Desde septiembre que Macron atraviesa un difícil momento en Francia. Desde que convocó elecciones anticipadas en junio, que no dieron ningún resultado, el parlamento francés se ha dividido entre tres grupos sin mayoría absoluta.
Una alianza de izquierdas obtuvo la mayor cantidad de votos, pero no logró la mayoría absoluta; la agrupación centrista de Macron sufrió pérdidas, pero sigue en pie, y el partido de extrema derecha Agrupación Nacional de Le Pen ganó escaños, pero no logró llegar al poder gracias a la votación estratégica de la izquierda y el centro.
En ese septiembre Barnier, fue designado por Macron después de dos meses de parálisis política.
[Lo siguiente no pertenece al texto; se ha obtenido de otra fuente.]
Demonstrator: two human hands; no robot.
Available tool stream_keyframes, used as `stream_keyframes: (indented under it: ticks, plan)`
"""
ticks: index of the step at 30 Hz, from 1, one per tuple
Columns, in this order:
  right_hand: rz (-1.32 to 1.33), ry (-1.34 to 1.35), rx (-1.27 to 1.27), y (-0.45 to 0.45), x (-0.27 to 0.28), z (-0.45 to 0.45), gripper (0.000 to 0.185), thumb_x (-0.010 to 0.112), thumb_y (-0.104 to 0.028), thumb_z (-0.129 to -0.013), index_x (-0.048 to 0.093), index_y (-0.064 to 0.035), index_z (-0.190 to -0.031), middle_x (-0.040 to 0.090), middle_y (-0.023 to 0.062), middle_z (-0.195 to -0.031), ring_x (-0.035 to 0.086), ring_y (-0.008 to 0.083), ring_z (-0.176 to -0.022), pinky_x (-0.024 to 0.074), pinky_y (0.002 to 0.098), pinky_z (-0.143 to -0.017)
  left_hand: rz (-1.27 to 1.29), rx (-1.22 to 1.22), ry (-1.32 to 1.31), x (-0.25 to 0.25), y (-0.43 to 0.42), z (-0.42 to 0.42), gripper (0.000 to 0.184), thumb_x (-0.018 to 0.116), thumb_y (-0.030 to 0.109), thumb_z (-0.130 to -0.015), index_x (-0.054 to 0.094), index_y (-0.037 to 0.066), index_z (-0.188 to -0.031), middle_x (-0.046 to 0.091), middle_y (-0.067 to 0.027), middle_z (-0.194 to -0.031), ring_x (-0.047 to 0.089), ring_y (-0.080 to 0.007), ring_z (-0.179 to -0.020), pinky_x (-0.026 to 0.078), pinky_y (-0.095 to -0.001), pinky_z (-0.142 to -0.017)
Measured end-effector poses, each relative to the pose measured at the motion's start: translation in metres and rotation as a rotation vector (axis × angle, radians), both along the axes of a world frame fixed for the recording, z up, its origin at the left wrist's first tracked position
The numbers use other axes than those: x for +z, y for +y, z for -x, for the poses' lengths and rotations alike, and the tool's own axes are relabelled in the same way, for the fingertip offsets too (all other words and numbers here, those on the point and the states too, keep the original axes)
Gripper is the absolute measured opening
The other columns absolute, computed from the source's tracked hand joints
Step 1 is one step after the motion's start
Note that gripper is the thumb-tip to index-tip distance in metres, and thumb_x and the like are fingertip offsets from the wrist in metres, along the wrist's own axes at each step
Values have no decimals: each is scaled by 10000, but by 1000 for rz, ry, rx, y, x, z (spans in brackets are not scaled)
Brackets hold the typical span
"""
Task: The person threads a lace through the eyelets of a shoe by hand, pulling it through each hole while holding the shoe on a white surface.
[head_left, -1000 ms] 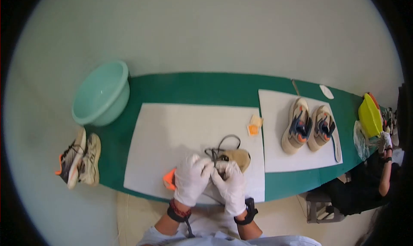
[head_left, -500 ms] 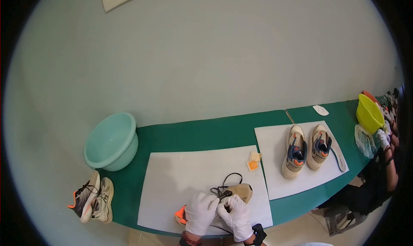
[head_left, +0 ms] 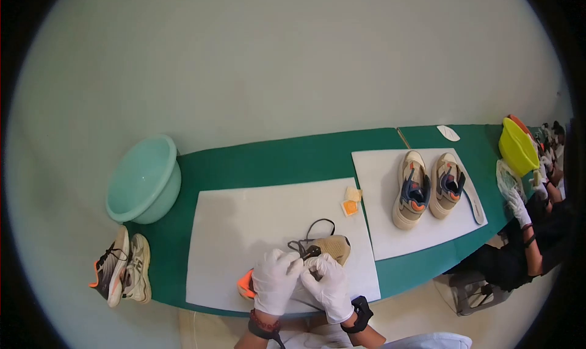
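Note:
A beige shoe (head_left: 334,248) with an orange heel lies on its white board (head_left: 232,227), toe to the right. Its dark lace (head_left: 320,221) loops up beyond the laced part. My left hand (head_left: 276,282), in a white glove, covers the middle of the shoe, fingers bent together near the laces. My right hand (head_left: 328,287), also gloved, is pinched at the laces beside it. The fingertips almost meet, and what each holds is too small to make out.
A teal basin (head_left: 143,181) stands at the left, with two shoes (head_left: 125,266) below it. On the right board (head_left: 384,245) are two beige-blue shoes (head_left: 412,196) and an insole (head_left: 474,205). Orange packets (head_left: 350,207) lie nearby. A co-worker's gloved hand (head_left: 517,208) is near a yellow basin (head_left: 517,147).
The view has tilted up and then partly back down. My hands stay at the laces with small finger shifts. The co-worker's gloved hand has moved onto the clear bag.

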State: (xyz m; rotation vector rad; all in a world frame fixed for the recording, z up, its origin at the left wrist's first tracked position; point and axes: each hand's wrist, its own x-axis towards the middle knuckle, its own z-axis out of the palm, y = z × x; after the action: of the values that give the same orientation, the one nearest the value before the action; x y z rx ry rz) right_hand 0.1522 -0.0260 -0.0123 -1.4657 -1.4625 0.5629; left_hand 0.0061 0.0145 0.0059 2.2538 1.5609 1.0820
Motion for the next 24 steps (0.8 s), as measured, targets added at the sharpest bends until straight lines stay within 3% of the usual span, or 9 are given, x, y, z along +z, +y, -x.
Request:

En el mismo mes Macron enfrentó un proceso constitucional, impulsado por la izquierda radical de La Francia Insumisa (LFI) por no respetar a los que consiguieron más bancas en la elección legislativa (Nuevo Bloque Popular; Insumisos, socialistas, ecologistas y comunistas), que buscaba tumbarlo y convocar elecciones presidenciales, y luego una profunda discordia con Barnier, que ya revelaba una crisis en el ejecutivo.
El jefe de estado rechazó en aquel momento el gabinete propuesto por el Barnier que él mismo eligió como premier tras su derrota en las elecciones legislativas y en las europeas.
Ahora, a menos de un mes de terminar el año, todos es incertidumbre. Le Pen dijo que el problema es la “continuidad de Macron” cuyo segundo mandato como presidente se extiende hasta la primavera de 2027. Una parte de la izquierda y la extrema derecha pidieron su salida.